ASSIGNMENT → List each line of the data that holds the string "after", please.

---- RECORDS TO PROCESS

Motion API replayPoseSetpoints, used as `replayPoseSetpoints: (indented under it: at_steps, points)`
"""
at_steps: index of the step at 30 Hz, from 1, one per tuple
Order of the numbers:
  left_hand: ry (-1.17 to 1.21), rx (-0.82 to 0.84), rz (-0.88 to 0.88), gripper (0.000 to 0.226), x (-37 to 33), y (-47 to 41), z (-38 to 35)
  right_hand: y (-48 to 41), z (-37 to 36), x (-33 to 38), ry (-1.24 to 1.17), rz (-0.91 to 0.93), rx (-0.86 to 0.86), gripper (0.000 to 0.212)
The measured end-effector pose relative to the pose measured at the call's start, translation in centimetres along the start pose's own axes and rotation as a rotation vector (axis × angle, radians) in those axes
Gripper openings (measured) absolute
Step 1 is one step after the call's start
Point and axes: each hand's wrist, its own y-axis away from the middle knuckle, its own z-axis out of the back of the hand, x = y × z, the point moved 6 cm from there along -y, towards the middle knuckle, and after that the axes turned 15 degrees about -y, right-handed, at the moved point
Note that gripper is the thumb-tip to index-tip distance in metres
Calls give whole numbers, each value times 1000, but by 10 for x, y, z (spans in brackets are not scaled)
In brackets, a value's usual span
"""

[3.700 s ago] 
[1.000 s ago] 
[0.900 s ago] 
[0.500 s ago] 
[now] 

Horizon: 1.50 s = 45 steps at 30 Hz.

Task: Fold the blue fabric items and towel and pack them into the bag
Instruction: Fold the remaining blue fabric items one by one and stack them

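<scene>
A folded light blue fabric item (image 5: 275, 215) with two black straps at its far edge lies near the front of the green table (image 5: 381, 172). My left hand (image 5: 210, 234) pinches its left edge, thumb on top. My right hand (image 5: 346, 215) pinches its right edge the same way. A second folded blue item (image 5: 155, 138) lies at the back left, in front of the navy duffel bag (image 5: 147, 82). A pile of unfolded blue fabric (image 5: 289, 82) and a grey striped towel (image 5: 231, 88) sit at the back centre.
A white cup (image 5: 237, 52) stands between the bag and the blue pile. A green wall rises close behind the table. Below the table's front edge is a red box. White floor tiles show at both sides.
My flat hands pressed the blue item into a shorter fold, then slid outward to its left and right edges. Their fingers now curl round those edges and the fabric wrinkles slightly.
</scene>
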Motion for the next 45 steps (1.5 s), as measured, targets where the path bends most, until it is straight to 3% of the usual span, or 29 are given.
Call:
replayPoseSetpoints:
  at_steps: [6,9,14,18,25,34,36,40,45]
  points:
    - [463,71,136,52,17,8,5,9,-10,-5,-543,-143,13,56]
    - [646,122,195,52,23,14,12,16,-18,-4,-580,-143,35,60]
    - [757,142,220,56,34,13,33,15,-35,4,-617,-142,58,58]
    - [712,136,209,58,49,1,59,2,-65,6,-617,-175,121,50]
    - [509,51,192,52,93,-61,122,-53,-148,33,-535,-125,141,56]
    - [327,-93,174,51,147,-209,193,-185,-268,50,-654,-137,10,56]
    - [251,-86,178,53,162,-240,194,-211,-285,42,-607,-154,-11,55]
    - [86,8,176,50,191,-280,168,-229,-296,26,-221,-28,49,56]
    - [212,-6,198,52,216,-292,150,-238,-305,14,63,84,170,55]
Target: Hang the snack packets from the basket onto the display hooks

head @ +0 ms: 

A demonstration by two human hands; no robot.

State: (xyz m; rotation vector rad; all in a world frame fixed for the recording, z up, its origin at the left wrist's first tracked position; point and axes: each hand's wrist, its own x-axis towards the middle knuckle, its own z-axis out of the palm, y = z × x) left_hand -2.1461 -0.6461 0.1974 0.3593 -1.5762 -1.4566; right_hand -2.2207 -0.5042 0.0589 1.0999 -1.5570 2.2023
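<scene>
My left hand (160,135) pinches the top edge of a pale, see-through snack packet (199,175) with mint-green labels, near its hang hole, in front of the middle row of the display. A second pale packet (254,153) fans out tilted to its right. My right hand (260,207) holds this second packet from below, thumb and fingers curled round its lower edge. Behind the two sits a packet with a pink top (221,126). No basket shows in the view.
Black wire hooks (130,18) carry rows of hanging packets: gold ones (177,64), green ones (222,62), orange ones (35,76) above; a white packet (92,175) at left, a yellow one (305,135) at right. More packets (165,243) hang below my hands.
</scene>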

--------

TASK ANSWER →
Step 1 is one step after the call's start
Point and axes: each hand's wrist, its own y-axis away from the middle knuckle, its own z-axis out of the back of the hand, x = y × z, the point moved 6 cm from there along -y, towards the middle knuckle, and after that the axes turned 15 degrees about -y, right-handed, at the moved point

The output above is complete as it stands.